I took a taxi back to the house, my heart pumping faster with the chase as I saw the splatter of blood there. I crouched in front of it, seeing two patterns. The full on spurting of an artery wound next to the spatter of a slit vein. I then saw footprints that matched John's though.. So the artery wound was not the real one, for if John had a wound like that he would not be able to walk. I ran inside to grab his clothes and noticed his phone was missing. I got a text from his phone.

Naughty boy. Come and play the game? John is eager for you to see how his french has improved. VL

I smiled a half-grin. She was showing her true aptitude for puzzles. Before she was clearly not showing me her full potential. This was what I lived for, the chase and the games. I picked up my phone. Another text showed up.

He told me his favourite chocolate was after eight, so I gave him half of one. VL

I grinned widely.

" Hello?" I said into the phone " can I have one ticket for Les Miserables at 8:30 today? Under Holmes. Thank you "

John

My eyes opened to dark shapes rushing about in the half-light. Music started up and I realised I was backstage in a musical. After the opening song I realised it was Les Miserables. But why was I here? I shut my eyes, listening to the music and jolting every time a gunshot was fired. About what I reckoned was half way through, at the point that there was most shooting, I was dragged onstage. I was far too weak to do anything about this, and could only lay and groan amidst the actors as the scene started up. None of the others onstage noticed anything was amiss, and as I went with it I was pulled up to standing. I was blinded by the lights, the shooting beginning again. All the shots were blanks. All but one. And just my luck that that one should hit me. I fell into the wings, being instantly dragged away. My only thought as I lost consciousness was that Sherlock must be here. He must be, else I'd be killed.

Sherlock

I sat motionless as he was shot in front of me, knowing I was being watched. However, as soon as the play finished I raced out the door and round, up to the dressing rooms and backstage area. I pushed past the security , tearing through the rooms 'til I found one stained with blood. I slowed down and began to search through the room. A foot poked out from behind a chair. I went to investigate, because it looked like it had a 5 day old shot wound in it. I was right, it was him. He was passed out, and I tried to pull him out. From behind me came a small giggle. I whirled around.

" You'll never get him out. At least not like that you won't. " Valencia stood before me. I turned around, ignoring her as I lifted the chair off John. I put my hands under his body, one by his neck, the other by his legs, and lifted. I stood up, John hanging limp in my arms. Blood trickled from the hole in his left shoulder, just like the one on the other side of his left shoulder. When I turned around, Valencia had a gun and she was pointing it at me.

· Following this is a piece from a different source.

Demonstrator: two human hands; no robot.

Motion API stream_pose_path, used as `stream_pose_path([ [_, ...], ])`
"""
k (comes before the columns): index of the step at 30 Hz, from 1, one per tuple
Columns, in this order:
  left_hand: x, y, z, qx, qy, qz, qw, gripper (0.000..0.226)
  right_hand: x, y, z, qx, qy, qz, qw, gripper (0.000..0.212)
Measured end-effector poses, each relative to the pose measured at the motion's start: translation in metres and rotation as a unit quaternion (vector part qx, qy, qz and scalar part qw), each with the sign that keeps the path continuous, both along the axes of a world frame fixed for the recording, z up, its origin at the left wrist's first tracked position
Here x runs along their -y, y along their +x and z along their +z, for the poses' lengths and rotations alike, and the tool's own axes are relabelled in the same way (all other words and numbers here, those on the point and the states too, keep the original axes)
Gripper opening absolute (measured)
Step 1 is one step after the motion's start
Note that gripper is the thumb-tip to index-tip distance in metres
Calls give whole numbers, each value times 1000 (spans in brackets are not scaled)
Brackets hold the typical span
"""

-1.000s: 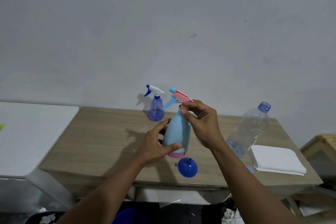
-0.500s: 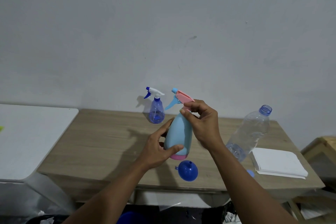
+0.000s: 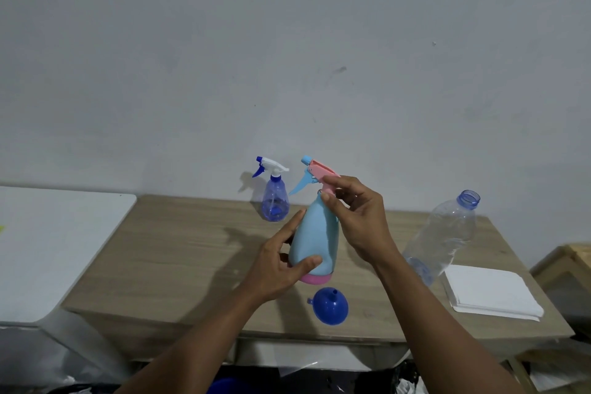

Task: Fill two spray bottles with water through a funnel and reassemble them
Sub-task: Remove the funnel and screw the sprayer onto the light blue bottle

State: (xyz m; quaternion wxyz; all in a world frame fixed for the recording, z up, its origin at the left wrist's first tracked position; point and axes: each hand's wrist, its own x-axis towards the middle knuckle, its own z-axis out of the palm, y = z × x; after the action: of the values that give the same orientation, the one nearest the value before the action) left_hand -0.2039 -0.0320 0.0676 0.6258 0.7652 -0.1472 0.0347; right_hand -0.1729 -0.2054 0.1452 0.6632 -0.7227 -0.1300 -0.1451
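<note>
Steadying the pale blue bottle (image 3: 316, 240) near its pink base, the left hand (image 3: 275, 269) grasps the body over the table (image 3: 179, 249). The bottle's long axis stands nearly upright. At its top, directly above the left hand, the right hand (image 3: 361, 224) pinches the collar of the pink spray head (image 3: 321, 173). Any twist would likely turn about that axis. The funnel (image 3: 331, 305) lies just in front.
</note>
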Motion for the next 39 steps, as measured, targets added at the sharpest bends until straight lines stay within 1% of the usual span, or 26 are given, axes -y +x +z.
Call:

" Pity," she said " I was going to bring you in nicely, however I am going to have to shoot you first." I stood frozen, looking down at John. He was skinny, pale and covered in blood. His normally muscly chest was now limp and the skin seemed to almost hang off his small frame. She smiled.

" I'll see you later, Mr. Holmes." and she shot me. I fell to the floor, my shoulder in agony. My brain takes a second to register the pain in my left shoulder, and in the few seconds I am left standing, I stare at her as an act of defiance. I look across the floor to John as my consciousness fades. An errant thought crosses my mind. Our bullet wounds match. I am dimly aware of a pool of blood beneath my hand that belongs to John. Between long blink, I see a pale John being lifted. The floor moves away from me , and I wonder where we are going as I black out.

John

My first thought as I wake is of him. I saw him, saw him pick me up then get shot as I slipped from his warm grasp. Between wracking coughs I attempt to sit up. My eyes begin to adjust to the dim light when a cracked lightbulb flickers on, showing me the room I'm in. The four concrete wall are equal in length, and the grey metal door opposite me is heaving looking and windowless, displaying nothing of outside. The room is empty at a glance, so I attempt again to get up. I am then aware that I am handcuffed to something, or rather someone. A groan from behind me tells me that it is a man. I turn around and see Sherlock, lying, coat and all , attached to my arm. He looks in pain, and very thin. After the wave of emotions, my doctor's training kicks in. I examine him one handed, as best I can . I try to converse with him, which is difficult at the best of times, not least when we had both been shot, and I almost tortured to death. Nevertheless , I gave it a try.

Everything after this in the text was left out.